_Input data_
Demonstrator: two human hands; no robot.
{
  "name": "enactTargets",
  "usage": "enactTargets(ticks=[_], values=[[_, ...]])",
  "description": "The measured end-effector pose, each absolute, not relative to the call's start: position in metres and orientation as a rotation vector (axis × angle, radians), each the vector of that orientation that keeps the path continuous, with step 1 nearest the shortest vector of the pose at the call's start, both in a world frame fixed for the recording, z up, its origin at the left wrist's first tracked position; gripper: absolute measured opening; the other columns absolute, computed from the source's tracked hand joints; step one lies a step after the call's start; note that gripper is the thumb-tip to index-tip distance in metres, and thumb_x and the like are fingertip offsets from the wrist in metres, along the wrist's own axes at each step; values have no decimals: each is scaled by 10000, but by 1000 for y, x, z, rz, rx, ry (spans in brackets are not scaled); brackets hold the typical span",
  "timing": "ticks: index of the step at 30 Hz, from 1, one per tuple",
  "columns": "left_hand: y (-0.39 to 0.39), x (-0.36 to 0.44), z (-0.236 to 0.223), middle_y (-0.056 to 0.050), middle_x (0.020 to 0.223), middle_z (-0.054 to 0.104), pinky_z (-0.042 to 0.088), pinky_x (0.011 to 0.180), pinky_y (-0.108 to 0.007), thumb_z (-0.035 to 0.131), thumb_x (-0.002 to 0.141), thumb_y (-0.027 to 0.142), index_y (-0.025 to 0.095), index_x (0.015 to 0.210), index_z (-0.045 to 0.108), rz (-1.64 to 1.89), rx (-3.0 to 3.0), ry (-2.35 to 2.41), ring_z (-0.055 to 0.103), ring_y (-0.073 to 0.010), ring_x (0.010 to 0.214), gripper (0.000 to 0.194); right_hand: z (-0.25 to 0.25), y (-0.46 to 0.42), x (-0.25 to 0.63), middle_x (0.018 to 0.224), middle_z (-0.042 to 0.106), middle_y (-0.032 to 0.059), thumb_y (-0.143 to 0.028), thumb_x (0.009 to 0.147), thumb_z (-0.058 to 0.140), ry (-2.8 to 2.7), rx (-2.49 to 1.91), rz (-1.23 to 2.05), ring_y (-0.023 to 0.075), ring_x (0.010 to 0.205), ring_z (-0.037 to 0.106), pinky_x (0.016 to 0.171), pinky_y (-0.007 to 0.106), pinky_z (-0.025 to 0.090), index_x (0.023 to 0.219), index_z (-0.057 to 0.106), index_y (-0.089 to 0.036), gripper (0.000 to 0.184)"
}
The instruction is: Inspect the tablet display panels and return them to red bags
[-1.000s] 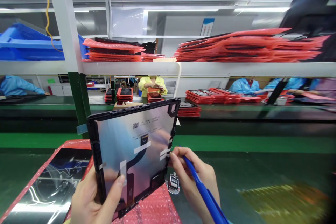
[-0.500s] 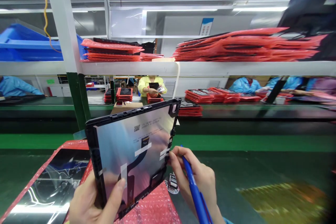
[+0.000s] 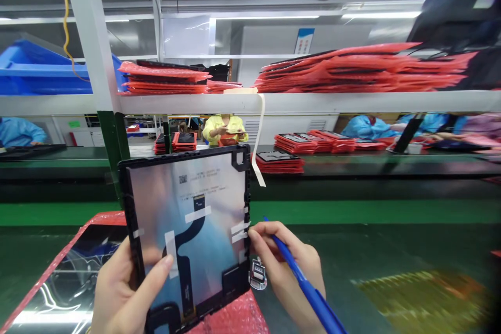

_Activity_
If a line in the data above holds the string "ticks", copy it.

_Exercise result_
  "usage": "enactTargets(ticks=[_], values=[[_, ...]])",
  "timing": "ticks: index of the step at 30 Hz, from 1, one per tuple",

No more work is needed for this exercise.